-- What is required --
Write out every line below again exactly as it stands, skipping each image.

|---|

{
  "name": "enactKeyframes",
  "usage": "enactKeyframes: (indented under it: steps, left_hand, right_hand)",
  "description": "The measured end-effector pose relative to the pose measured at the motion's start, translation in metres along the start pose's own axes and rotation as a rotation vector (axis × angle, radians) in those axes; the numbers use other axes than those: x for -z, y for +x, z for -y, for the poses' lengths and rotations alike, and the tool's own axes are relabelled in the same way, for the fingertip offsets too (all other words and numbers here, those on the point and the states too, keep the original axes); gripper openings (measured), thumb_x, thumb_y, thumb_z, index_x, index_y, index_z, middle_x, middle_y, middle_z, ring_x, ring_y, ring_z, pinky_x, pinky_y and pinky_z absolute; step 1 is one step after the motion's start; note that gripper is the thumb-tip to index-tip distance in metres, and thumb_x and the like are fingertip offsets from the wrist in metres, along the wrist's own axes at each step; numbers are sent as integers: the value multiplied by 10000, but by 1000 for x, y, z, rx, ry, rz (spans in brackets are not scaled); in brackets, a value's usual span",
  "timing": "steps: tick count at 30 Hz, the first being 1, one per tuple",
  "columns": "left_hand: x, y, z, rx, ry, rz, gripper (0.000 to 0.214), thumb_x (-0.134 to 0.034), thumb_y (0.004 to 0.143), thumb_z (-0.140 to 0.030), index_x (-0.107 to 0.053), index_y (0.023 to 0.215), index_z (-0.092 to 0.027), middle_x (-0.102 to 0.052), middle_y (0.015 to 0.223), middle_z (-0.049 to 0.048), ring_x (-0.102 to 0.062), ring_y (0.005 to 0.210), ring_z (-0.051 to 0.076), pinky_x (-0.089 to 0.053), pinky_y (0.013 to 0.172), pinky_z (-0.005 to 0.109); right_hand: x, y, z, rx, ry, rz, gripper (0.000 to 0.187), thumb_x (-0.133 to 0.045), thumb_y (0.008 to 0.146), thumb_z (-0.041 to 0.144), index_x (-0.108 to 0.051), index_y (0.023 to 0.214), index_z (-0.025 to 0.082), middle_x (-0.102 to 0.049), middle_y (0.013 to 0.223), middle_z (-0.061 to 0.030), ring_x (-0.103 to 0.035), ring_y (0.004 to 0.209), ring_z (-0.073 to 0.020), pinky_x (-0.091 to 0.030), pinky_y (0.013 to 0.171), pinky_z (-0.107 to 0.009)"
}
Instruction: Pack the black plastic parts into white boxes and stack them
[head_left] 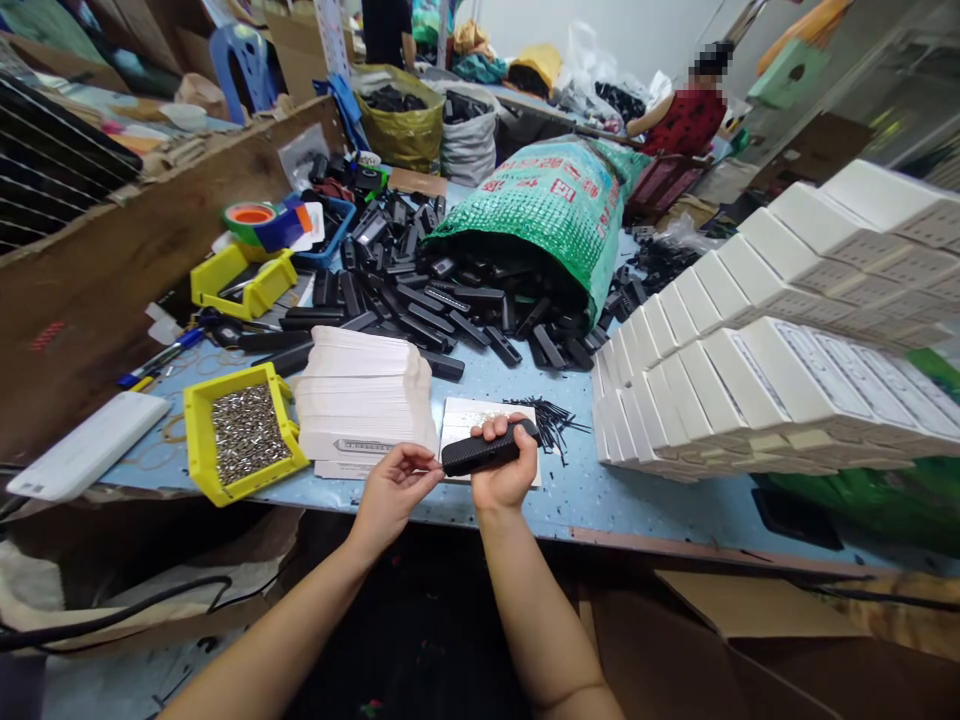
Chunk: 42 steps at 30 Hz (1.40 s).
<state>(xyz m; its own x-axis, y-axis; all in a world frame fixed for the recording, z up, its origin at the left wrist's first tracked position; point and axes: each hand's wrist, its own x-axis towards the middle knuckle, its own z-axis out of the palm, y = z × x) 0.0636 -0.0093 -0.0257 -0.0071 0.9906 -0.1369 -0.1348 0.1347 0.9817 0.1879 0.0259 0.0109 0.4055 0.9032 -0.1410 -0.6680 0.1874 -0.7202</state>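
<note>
My right hand (506, 470) is wrapped round a black, long, ribbed handle-shaped piece (480, 452), held almost level above the bench. At the piece's left end, the fingertips of my left hand (397, 492) are pinched together; whatever small part they hold is too small to make out. Under the piece lies a white card or flat box (459, 415), partly covered by it. Thin black sticks (553, 422) are heaped just right of the card. Left of it stands a thick stack of white printed cards (364, 395), close to my left hand.
A yellow bin (251, 430) holds small metal parts. Black pieces spill from a green woven sack (540, 215). White boxes (712, 350) are stacked high at right. A white power bank-like slab (90, 445) lies at left. Another person (682, 120) sits behind.
</note>
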Motion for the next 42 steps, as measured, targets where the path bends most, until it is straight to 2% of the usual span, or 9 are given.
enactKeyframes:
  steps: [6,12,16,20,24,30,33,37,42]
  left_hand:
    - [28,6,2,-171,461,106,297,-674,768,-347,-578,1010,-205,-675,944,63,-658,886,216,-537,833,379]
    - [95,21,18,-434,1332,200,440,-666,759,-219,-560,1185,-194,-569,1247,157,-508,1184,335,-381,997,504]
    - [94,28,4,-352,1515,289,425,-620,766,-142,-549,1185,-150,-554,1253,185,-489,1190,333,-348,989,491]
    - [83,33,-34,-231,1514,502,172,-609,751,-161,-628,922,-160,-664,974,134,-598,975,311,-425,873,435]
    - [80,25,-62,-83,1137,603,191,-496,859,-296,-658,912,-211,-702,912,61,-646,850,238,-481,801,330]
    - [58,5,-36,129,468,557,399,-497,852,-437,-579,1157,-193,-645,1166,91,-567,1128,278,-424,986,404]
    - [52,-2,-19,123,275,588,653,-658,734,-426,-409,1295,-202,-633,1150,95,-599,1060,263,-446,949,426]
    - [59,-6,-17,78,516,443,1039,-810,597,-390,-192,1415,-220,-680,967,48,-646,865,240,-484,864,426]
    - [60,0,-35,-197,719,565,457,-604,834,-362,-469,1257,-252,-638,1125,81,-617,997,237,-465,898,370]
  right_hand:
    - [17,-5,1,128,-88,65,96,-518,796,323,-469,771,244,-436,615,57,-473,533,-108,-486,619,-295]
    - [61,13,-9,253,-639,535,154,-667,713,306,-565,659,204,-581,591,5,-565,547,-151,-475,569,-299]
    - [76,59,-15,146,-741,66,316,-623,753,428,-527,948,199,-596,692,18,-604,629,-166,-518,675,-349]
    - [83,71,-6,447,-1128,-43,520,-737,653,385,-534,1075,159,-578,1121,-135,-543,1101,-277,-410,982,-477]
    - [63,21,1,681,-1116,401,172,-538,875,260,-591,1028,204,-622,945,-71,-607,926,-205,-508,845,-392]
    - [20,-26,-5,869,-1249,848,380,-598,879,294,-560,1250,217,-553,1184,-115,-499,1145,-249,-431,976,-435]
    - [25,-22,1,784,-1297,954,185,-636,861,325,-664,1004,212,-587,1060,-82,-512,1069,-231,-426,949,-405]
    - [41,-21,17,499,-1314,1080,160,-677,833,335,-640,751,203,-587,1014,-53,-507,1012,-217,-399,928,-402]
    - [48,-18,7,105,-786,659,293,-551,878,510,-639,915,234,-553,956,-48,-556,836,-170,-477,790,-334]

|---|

-- Solution to this problem --
{
  "name": "enactKeyframes",
  "usage": "enactKeyframes: (indented under it: steps, left_hand, right_hand)",
  "description": "The measured end-effector pose relative to the pose measured at the motion's start, translation in metres along the start pose's own axes and rotation as a rotation vector (axis × angle, radians) in those axes; the numbers use other axes than those: x for -z, y for +x, z for -y, for the poses' lengths and rotations alike, and the tool's own axes are relabelled in the same way, for the fingertip offsets too (all other words and numbers here, those on the point and the states too, keep the original axes); gripper openings (measured), thumb_x, thumb_y, thumb_z, index_x, index_y, index_z, middle_x, middle_y, middle_z, ring_x, ring_y, ring_z, pinky_x, pinky_y and pinky_z absolute; step 1 is one step after the motion's start; note that gripper is the thumb-tip to index-tip distance in metres, and thumb_x and the like are fingertip offsets from the wrist in metres, along the wrist's own axes at each step; numbers are sent as integers: the value multiplied by 10000, but by 1000 for x, y, z, rx, ry, rz (spans in brackets are not scaled); in brackets, a value's usual span",
  "timing": "steps: tick count at 30 Hz, the first being 1, one per tuple",
  "columns": "left_hand: x, y, z, rx, ry, rz, gripper (0.000 to 0.214), thumb_x (-0.134 to 0.034), thumb_y (0.004 to 0.143), thumb_z (-0.140 to 0.030), index_x (-0.107 to 0.053), index_y (0.023 to 0.215), index_z (-0.092 to 0.027), middle_x (-0.102 to 0.052), middle_y (0.015 to 0.223), middle_z (-0.049 to 0.048), ring_x (-0.102 to 0.062), ring_y (0.005 to 0.210), ring_z (-0.051 to 0.076), pinky_x (-0.089 to 0.053), pinky_y (0.013 to 0.172), pinky_z (-0.005 to 0.109); right_hand: x, y, z, rx, ry, rz, gripper (0.000 to 0.187), thumb_x (-0.133 to 0.045), thumb_y (0.008 to 0.146), thumb_z (-0.041 to 0.144), index_x (-0.108 to 0.051), index_y (0.023 to 0.214), index_z (-0.025 to 0.082), middle_x (-0.102 to 0.049), middle_y (0.013 to 0.223), middle_z (-0.061 to 0.030), ring_x (-0.103 to 0.035), ring_y (0.004 to 0.209), ring_z (-0.073 to 0.020), pinky_x (-0.091 to 0.030), pinky_y (0.013 to 0.171), pinky_z (-0.107 to 0.009)"
}
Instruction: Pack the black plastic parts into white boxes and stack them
[head_left] 
Chunk: 42 steps at 30 Hz (1.40 s).
<state>(xyz m; its own x-axis, y-axis; all in a world frame fixed for the recording, z up, its origin at the left wrist's first tracked position; point and axes: each hand's wrist, its own x-axis towards the middle knuckle, its own z-axis out of the palm, y = z × x) 0.0636 -0.0093 -0.0257 -0.0071 0.9906 -0.1369 -0.1348 0.1347 0.9817 0.1879 0.0259 0.0109 0.4055 0.9032 -0.1410 -0.6680 0.1874 -0.7202</state>
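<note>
My right hand (506, 470) is wrapped round a black, long, ribbed handle-shaped piece (480, 452), held almost level above the bench. At the piece's left end, the fingertips of my left hand (397, 492) are pinched together; whatever small part they hold is too small to make out. Under the piece lies a white card or flat box (459, 415), partly covered by it. Thin black sticks (553, 422) are heaped just right of the card. Left of it stands a thick stack of white printed cards (364, 395), close to my left hand.
A yellow bin (251, 430) holds small metal parts. Black pieces spill from a green woven sack (540, 215). White boxes (712, 350) are stacked high at right. A white power bank-like slab (90, 445) lies at left. Another person (682, 120) sits behind.
</note>
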Motion for the next 42 steps, as measured, targets where the path bends most, until it is straight to 2% of the usual span, or 9 are given.
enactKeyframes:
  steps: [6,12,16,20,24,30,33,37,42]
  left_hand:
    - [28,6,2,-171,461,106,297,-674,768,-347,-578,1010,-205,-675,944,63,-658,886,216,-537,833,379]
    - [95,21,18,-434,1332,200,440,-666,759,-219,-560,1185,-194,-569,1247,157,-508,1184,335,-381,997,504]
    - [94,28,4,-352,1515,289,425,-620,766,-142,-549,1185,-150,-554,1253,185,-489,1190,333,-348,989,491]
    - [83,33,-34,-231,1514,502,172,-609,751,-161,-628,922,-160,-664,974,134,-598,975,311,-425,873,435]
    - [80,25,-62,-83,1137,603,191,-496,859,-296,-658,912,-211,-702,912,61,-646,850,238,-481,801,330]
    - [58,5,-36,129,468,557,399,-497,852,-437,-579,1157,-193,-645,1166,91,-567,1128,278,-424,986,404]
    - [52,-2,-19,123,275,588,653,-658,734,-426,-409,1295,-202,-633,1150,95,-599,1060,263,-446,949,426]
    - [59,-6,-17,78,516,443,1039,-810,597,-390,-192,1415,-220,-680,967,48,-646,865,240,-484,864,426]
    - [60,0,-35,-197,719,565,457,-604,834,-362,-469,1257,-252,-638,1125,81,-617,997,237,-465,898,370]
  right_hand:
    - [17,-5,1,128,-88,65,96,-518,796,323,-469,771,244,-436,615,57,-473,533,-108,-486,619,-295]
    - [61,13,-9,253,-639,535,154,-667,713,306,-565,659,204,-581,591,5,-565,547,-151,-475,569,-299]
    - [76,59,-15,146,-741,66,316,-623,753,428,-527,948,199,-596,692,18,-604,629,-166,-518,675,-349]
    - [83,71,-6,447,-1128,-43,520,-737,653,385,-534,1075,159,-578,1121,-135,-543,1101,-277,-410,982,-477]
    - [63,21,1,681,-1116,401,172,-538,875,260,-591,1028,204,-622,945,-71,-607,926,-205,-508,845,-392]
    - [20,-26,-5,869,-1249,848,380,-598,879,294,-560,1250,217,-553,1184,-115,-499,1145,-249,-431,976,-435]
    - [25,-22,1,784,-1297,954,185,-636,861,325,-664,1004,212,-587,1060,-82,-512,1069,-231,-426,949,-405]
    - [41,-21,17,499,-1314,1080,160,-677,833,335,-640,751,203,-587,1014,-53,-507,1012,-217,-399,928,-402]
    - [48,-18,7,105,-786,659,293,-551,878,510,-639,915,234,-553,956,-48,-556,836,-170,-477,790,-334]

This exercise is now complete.